Anyway, real experts will be along to offer advice and help you. It's been fairly quiet on the forum so you may not get too much feedback until tomorrow, but they will get back to you as soon as they can. Again, welcome and thanks.


----------



## lam000 (May 7, 2007)

Thank you for gettiing back to me so quickly. I live in Southern California, and I cant really screen or section my porch off...also, the flower pot is on top of my AC unit, so I guess I wont be using that. Yesterday, when I came home I actaully did notice lots of grass on top of my AC unit, but didnt even think about it having to do with the egg...truth be told, I forgot all about it. Then this morning when I opened the door, one bird (the father?) flew away, so I started to go to the pot, and there sat the other bird. The bird seems fine, it has just been sitting there, it moves around some times...not sure what it is doing. But mainly very still. My dog has been on the porch- by accident, and still it wont budge. This bird is determined, If I open my curtains I can see it, and it can see me - but it has no fear, it stays put. I feel bad for this bird - it must really want to take care of its baby....


----------



## Reti (Jul 20, 2003)

I am not sure what to tell you and what would be best for the birds and you.
You could leave the birds/nest in place and they might get used to the traffic on the porch. Or you could remove the nest and if they try again to make a nest then remove it again until they get the point.
As for the egg, it might not even be theirs and if it is, it is unlikely after two weeks it is still any good.
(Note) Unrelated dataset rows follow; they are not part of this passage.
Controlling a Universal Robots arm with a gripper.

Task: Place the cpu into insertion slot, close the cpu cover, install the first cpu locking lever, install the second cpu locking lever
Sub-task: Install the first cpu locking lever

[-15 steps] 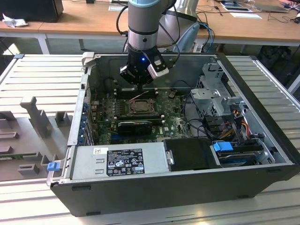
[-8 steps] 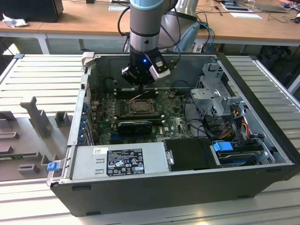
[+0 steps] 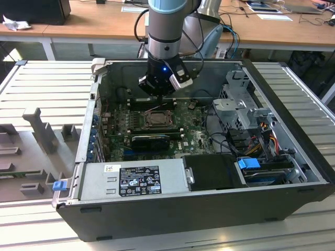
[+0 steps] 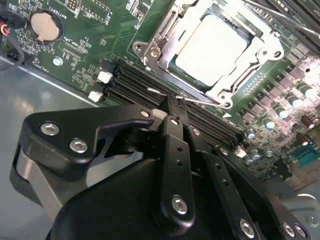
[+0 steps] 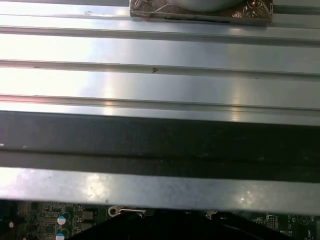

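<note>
Arm: you see it coming down from above into the open computer case, which lies on its side on a ribbed metal desk.
Hand: in the exterior view your hand hangs over the far part of the circuit board, just behind the socket. In the second wrist view the hand is seen from behind its black linkage, its tips close above the row of long black memory slots beside the socket.
Hand state: the two fingers are drawn together with no gap visible; a thin silvery wire lever lies right at the tips, but you cannot tell whether it is clamped between them.
Chip: the cpu sits flat in the insertion slot, its silver-grey top facing up.
Cover: the cpu cover lies down around the chip, its window framing the metal top.
Socket location: near the middle of the board, toward the far wall of the case.
Other items: a grey power supply runs along the near edge of the case; a round coin battery sits on the board well apart from the socket.
First wrist view: ribbed metal surface and a dark wall of the case.
</note>
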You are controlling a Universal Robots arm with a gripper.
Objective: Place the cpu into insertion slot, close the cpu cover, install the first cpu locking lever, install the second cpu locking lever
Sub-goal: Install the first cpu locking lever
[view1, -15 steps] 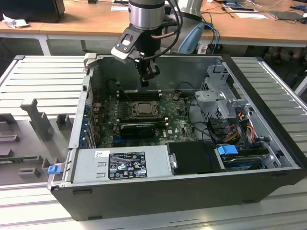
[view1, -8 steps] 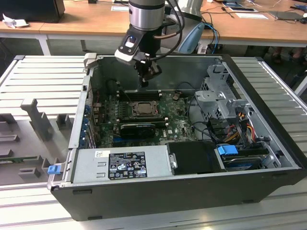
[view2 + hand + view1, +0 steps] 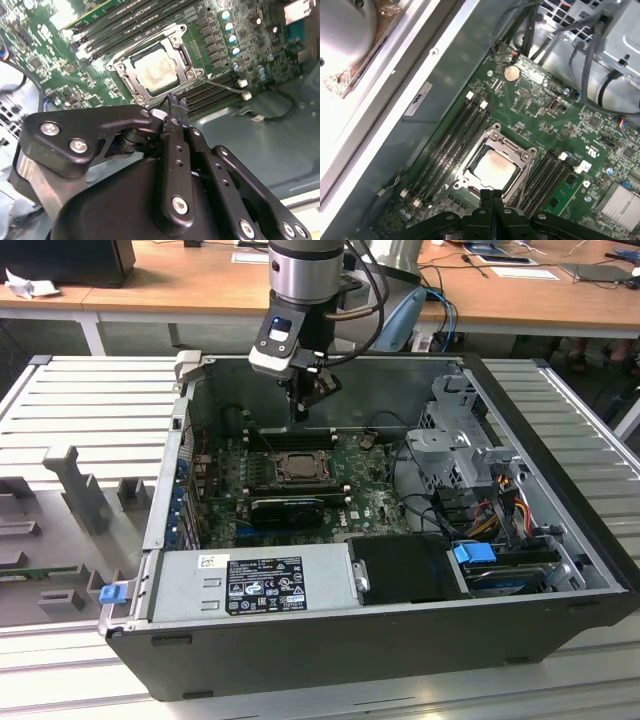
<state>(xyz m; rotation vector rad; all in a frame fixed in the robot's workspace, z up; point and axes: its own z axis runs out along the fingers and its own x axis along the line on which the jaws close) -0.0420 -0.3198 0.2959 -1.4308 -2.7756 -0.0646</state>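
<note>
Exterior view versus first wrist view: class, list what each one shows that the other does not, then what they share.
Exterior view: the whole open computer case, its labelled power supply and the drive cage. First wrist view: the coin cell battery on the motherboard. Both: the cpu seated in the insertion slot under the closed cpu cover, with the shut end effector close by.

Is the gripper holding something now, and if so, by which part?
Nothing is held. The gripper is shut and empty; the cpu lies under the closed cpu cover.
</note>
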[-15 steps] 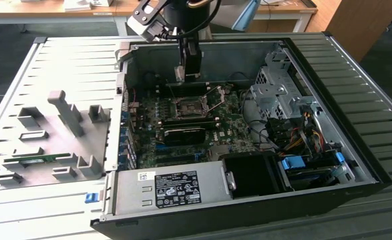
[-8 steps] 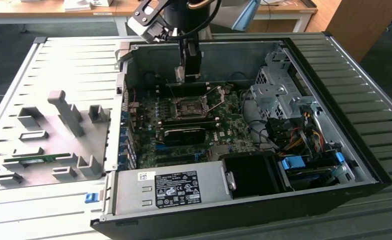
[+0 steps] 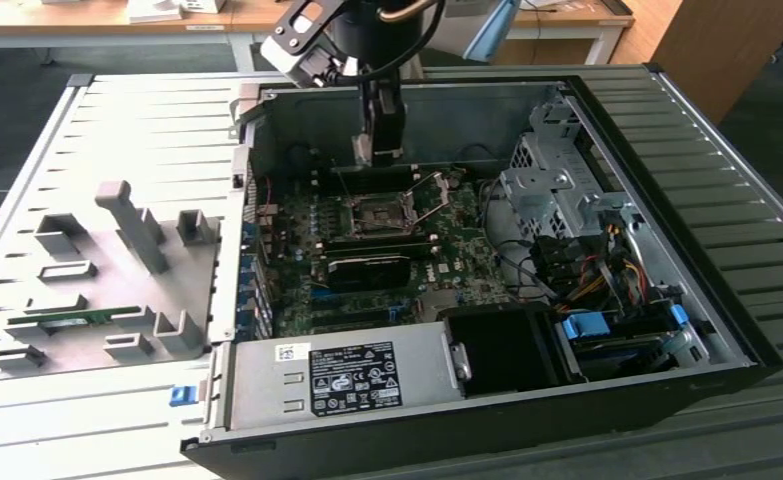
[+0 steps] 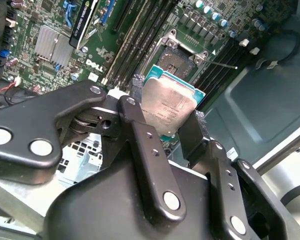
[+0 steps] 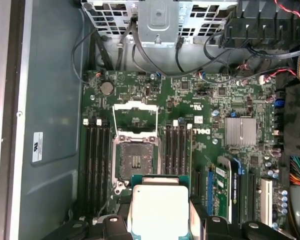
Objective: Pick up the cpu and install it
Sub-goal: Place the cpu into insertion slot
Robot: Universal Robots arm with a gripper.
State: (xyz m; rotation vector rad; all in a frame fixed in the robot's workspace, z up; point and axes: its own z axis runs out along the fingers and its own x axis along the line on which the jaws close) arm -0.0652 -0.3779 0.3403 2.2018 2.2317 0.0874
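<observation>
Clamping the cpu (image 4: 171, 102) by two opposite edges, the fingers (image 4: 140, 145) of the gripper (image 4: 166, 114) are shown closed on the chip, its silvery top exposed between them in both wrist views. The pick-up is judged complete; installation is not yet done, since the socket (image 5: 135, 159) is seen bare, with its load frame (image 5: 135, 112) raised. The cpu is held clear of the motherboard (image 5: 205, 100), near the socket but apart from it. In the exterior view the gripper is placed at upper centre of the frame, inside the open computer case (image 3: 498, 440); a grey parts tray (image 3: 98, 290) lies at the exterior view's left.
</observation>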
You could candle the egg by holding a flashlight behind it in a darkened room and see if there is any embryo in it, then take it from there.

Reti


----------



## lam000 (May 7, 2007)

Hello,

I appreciate your help. I cant get ahold of the egg, the bird is still there...it slept there, and will not leave. It had a visitor this morning. What do I do????? I really cant have the bird live there. It doesnt even fly away when I am on my porch. Wouldnt the bird be able to tell if the egg was fertile or not? If not, then will there be a point where it gives up???? I am scared to go right up to the flower pot and move it, and even if I could- I have no idea where to put it where the bird will be safe? Any advice?????


----------



## flitsnowzoom (Mar 20, 2007)

The birds may have decided that your place is a safe one to nest and make a family. The fact that it is sitting and not budging indicates that either it is very used to people and that it was raised from a chick around people or that there are eggs in the nest and that it is brooding them. They may have set up house before you really noticed them out there. Parents can be very determined. 
At this time of day, there aren't many pigeon experts on-line but in a few hours they will come on and can help. 
Reti has already outlined the basic options you have. You can also try moving the pot higher so the dog and little one can't get to the nest. (put a shelf unit out there perhaps). Have you got an idea where the original nest may have been, if it's just above the air conditioner, perhaps you could "encourage" the birds to vacate the flower pot for the old site, or move the flower pot to the previous nesting spot. 
Certainly a nest on an air conditioner is not the prime spot to raise a family, but it's probably a safe place in the pigeons' minds. 
Many folks on this board have allowed their visitors to raise one family and then gently encouraged them to find more appropriate digs for the next set of babies. 
Again, thanks for caring about this little family enough to not remove them immediately.


----------



## lam000 (May 7, 2007)

*NEW EGG ALIVE -with old one*

OK, so I had a neighbor come over, and I guess we scared the pigeon...she flew away, and in her nest is the old egg, and a NEW ONE! She came back as soon as we went inside, took the old egg, ditched it, came back again and is sitting on her egg. What do I do? Will this bird become aggressive once the egg does hatch? How long will she be here?


----------



## TAWhatley (Mar 6, 2001)

lam000 said:


> OK, so I had a neighbor come over, and I guess we scared the pigeon...she flew away, and in her nest is the old egg, and a NEW ONE! She came back as soon as we went inside, took the old egg, ditched it, came back again and is sitting on her egg. What do I do? Will this bird become aggressive once the egg does hatch? How long will she be here?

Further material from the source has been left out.